Robotic Hernia Surgery
Robotic hernia surgery is a relatively new technique used to treat smaller hernias and rebuild the abdominal wall. Laparoscopic surgery requires a
hernia surgeon specialist
to hold the instruments, while robotic surgery features tools operated by a robot and controlled by the
robotic hernia surgeon
. Robotic hernia surgery, like other laparoscopic surgeries, consists of using a laparoscope, small incisions, a small camera, inflating the abdomen, and projection of the inside part of the abdomen to video screens. During robotic surgery, the
top hernia surgeon
sits at the console inside the operating room to manipulate the tiny surgical instruments. This procedure is essential for reducing pain after the operation and aids faster recovery by using small incisions. In comparison to open hernia repair, robotic hernia surgery results in less pain post-surgery, fewer complications like infected wounds, shorter hospital stays, reduced recovery times, and faster return to work regular activities.
Before hernias surgery
The steps followed before surgery are:
An office visit for surgical consultation where a comprehensive history and physical exam is performed.
Completion of clinical tests for work up and staging.
Multidisciplinary tumor board review for an expert recommendation regarding treatment strategy.
After hernias surgery
The type of surgical procedure done determines the kind of post-surgery care required. Post care after a surgical operation involves:
A brief admission to the ICU is sometimes required for complex procedures such as a whipple procedure. Recovery then continues in the hospital ward for another three to five days. Procedures performed robotically typically have a faster recovery and can expect discharge from the hospital one or two days earlier than after open procedures.
The goals of postoperative care include: monitoring for and intervening on any complications that can occur, awaiting the resumption of normal bowel function, maintaining adequate hydration and nutrition, physical and occupational rehabilitation, and providing adequate pain control.

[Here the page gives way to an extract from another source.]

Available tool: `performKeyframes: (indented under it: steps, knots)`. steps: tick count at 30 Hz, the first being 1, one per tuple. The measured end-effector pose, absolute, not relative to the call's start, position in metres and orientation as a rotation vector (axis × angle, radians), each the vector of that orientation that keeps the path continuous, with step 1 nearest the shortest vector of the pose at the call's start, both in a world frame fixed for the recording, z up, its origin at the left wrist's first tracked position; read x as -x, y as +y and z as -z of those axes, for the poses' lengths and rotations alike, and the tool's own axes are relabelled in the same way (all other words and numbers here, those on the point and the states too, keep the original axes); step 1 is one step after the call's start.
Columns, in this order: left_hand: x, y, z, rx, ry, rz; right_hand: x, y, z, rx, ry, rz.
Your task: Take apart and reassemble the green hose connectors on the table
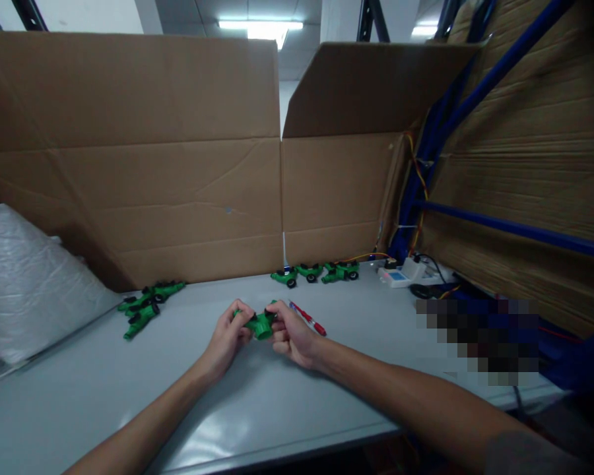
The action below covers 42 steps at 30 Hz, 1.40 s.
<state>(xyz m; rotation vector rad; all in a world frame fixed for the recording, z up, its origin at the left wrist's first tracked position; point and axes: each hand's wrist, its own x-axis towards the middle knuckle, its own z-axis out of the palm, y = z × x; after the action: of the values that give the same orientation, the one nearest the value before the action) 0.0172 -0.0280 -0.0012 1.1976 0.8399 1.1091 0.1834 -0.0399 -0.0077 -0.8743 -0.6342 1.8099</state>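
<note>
Above the middle of the table, a green plastic toy vehicle (262,325) is held between both hands. My left hand (231,332) pinches its left end with thumb and fingers. At the other end, the curled fingers of my right hand (293,335) grip it near a dark part. A rounded green end of the toy faces me, while the fingers cover much of the rest. Just beyond my right hand lies a red pen (307,318), close to its wrist but apart from it.
Several green toy vehicles (307,272) with black wheels stand along the cardboard wall (193,198); another green group (142,320) lies at left. A white sack (34,284) rests on the table's left side. The power strip (400,274) and cables sit by the blue frame (416,191).
</note>
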Motion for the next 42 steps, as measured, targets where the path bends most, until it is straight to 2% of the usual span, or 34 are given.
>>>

Once these measures are met, the patient will be discharged from the hospital. Post-operative follow-up will be scheduled one week from discharge with Dr. Tierney.
Reasons for Choosing Dr. Tierney for Hernia Surgery
Reasons for Choosing Dr. Tierney for Hernia Surgery
Dr. Joshua S. Tierney has been practicing General Surgery based on compassion and understanding patents on an individual level. This ensures each patient gets dedicated treatment to address a variety of medical issues and concerns. As a doctor who listens carefully to every patient, Dr. Tierney has been able to specialize in the treatment of different hernia conditions through robotic hernia surgery.
Dr. Joshua Tierney is a published, award-winning, and fellowship-trained surgeon who treats patients from Northern Front Range and Eastern Plains in Colorado and in Western Nebraska. He is board-certified in General Surgery and experienced in handling Hepatobiliary and Pancreatic Surgery.